# [Task item]
From top to bottom, write out the listing exactly.

# [Exercise data]
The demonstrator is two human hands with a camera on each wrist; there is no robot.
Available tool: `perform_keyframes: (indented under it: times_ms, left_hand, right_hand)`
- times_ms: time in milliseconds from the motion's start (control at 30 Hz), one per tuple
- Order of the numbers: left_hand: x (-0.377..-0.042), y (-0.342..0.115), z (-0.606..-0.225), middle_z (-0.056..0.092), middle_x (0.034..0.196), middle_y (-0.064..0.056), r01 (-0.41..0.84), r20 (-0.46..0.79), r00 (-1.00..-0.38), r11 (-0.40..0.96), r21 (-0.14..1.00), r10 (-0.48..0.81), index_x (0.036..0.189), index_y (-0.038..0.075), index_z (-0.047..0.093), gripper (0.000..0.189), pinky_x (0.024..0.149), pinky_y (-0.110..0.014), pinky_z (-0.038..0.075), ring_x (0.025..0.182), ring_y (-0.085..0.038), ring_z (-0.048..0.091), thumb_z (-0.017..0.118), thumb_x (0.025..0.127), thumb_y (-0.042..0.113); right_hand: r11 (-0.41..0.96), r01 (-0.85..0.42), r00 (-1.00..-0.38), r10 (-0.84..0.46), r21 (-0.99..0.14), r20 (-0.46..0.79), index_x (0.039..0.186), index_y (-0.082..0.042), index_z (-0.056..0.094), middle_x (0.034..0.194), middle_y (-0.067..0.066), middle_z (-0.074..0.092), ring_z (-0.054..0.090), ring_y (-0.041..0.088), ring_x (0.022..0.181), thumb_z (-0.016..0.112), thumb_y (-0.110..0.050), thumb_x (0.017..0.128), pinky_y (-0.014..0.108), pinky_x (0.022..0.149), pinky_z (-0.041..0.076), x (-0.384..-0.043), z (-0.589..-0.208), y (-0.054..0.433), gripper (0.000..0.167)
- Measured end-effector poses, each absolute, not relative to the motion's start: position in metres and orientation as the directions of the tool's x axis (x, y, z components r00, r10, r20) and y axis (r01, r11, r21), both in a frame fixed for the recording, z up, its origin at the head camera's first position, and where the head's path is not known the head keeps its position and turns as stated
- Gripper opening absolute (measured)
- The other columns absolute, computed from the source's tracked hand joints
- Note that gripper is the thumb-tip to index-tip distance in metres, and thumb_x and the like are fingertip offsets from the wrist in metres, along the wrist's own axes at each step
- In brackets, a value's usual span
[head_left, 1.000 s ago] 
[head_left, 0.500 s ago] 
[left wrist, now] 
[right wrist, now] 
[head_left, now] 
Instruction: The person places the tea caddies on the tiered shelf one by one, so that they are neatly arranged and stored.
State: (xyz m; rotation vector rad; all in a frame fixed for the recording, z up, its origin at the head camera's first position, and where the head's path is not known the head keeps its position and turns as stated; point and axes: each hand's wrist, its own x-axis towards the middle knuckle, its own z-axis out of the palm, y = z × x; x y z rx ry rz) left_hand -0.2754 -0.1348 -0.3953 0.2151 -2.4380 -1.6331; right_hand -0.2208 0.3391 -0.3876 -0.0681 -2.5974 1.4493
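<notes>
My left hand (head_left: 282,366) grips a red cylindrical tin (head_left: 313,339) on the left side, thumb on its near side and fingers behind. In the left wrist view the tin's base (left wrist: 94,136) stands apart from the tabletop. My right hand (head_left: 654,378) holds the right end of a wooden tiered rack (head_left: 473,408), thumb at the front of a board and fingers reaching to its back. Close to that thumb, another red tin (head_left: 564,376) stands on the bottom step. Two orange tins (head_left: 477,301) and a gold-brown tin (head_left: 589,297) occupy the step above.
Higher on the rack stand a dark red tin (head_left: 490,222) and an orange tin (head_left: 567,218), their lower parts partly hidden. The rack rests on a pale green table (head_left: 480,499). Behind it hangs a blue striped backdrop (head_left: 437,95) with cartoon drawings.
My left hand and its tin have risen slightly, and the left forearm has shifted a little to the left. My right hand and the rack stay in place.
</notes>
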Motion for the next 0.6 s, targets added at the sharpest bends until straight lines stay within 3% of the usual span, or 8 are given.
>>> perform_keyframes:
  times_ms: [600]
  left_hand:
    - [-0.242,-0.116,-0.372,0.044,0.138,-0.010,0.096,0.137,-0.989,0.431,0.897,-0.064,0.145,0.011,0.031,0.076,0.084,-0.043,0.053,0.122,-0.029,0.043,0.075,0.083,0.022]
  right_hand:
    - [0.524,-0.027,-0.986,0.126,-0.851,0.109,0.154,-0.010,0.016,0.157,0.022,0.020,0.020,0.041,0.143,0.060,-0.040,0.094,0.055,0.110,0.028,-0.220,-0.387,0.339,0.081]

# [Response to this task]
The demonstrator is two human hands with a camera on each wrist; there is no robot.
Available tool: `perform_keyframes: (indented under it: times_ms, left_hand, right_hand)`
- times_ms: time in milliseconds from the motion's start (control at 30 Hz), one per tuple
- Order of the numbers: left_hand: x (-0.377..-0.042), y (-0.342..0.115), z (-0.606..-0.225), middle_z (-0.056..0.092), middle_x (0.034..0.196), middle_y (-0.064..0.056), r01 (-0.41..0.84), r20 (-0.46..0.79), r00 (-1.00..-0.38), r11 (-0.40..0.96), r21 (-0.14..1.00), r10 (-0.48..0.81), index_x (0.036..0.189), index_y (-0.038..0.075), index_z (-0.047..0.093), gripper (0.000..0.189), pinky_x (0.024..0.149), pinky_y (-0.110..0.014), pinky_z (-0.038..0.075), ring_x (0.025..0.182), ring_y (-0.085..0.038), ring_z (-0.048..0.091), thumb_z (-0.017..0.118), thumb_x (0.025..0.127), thumb_y (-0.042..0.113); right_hand: r11 (-0.41..0.96), r01 (-0.85..0.42), r00 (-1.00..-0.38), r10 (-0.84..0.46), r21 (-0.99..0.14), r20 (-0.46..0.79), index_x (0.039..0.186), index_y (-0.082..0.042), index_z (-0.056..0.094), middle_x (0.034..0.194), middle_y (-0.067..0.066), middle_z (-0.074..0.092), ring_z (-0.054..0.090), ring_y (-0.041..0.088), ring_x (0.022..0.181), thumb_z (-0.016..0.112), thumb_y (-0.110..0.050), thumb_x (0.017..0.128), pinky_y (-0.014..0.108), pinky_x (0.022..0.149), pinky_z (-0.041..0.076), x (-0.384..-0.043), z (-0.589..-0.208), y (-0.054..0.433), gripper (0.000..0.167)
- Measured end-effector poses, each absolute, not relative to the motion's start: position in metres and orientation as the directions of the tool's x axis (x, y, z components r00, r10, r20) and y axis (r01, r11, r21), both in a frame fixed for the recording, z up, its origin at the head camera's first position, and where the head's path is not known the head keeps its position and turns as stated
- Gripper opening absolute (measured)
- The other columns absolute, computed from the source's tracked hand joints
- Note that gripper is the thumb-tip to index-tip distance in metres, and thumb_x and the like are fingertip offsets from the wrist in metres, along the wrist's own axes at each step
- In brackets, a value's usual span
[head_left, 1.000 s ago] 
[head_left, 0.500 s ago] 
[left wrist, now] 
[right wrist, now] 
[head_left, now] 
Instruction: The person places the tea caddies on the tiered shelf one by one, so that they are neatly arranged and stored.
State: (xyz m; rotation vector rad; all in a frame fixed for the recording, z up, its origin at the head camera's first position, and where the head's path is not known the head keeps its position and turns as stated; point and axes: each hand's wrist, its own x-axis towards the middle knuckle, its own z-axis out of the palm, y = z × x; x y z rx ry rz) left_hand -0.2754 -0.1348 -0.3953 0.2151 -2.4380 -1.6331; right_hand -0.2208 0.3391 -0.3876 -0.0681 -2.5974 1.4493
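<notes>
My left hand (head_left: 282,366) grips a red cylindrical tin (head_left: 313,339) on the left side, thumb on its near side and fingers behind. In the left wrist view the tin's base (left wrist: 94,136) stands apart from the tabletop. My right hand (head_left: 654,378) holds the right end of a wooden tiered rack (head_left: 473,408), thumb at the front of a board and fingers reaching to its back. Close to that thumb, another red tin (head_left: 564,376) stands on the bottom step. Two orange tins (head_left: 477,301) and a gold-brown tin (head_left: 589,297) occupy the step above.
Higher on the rack stand a dark red tin (head_left: 490,222) and an orange tin (head_left: 567,218), their lower parts partly hidden. The rack rests on a pale green table (head_left: 480,499). Behind it hangs a blue striped backdrop (head_left: 437,95) with cartoon drawings.
My left hand and its tin have risen slightly, and the left forearm has shifted a little to the left. My right hand and the rack stay in place.
</notes>
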Motion for the next 0.6 s, targets added at the sharpest bends until straight lines stay within 3% of the usual span, or 8 are given.
>>> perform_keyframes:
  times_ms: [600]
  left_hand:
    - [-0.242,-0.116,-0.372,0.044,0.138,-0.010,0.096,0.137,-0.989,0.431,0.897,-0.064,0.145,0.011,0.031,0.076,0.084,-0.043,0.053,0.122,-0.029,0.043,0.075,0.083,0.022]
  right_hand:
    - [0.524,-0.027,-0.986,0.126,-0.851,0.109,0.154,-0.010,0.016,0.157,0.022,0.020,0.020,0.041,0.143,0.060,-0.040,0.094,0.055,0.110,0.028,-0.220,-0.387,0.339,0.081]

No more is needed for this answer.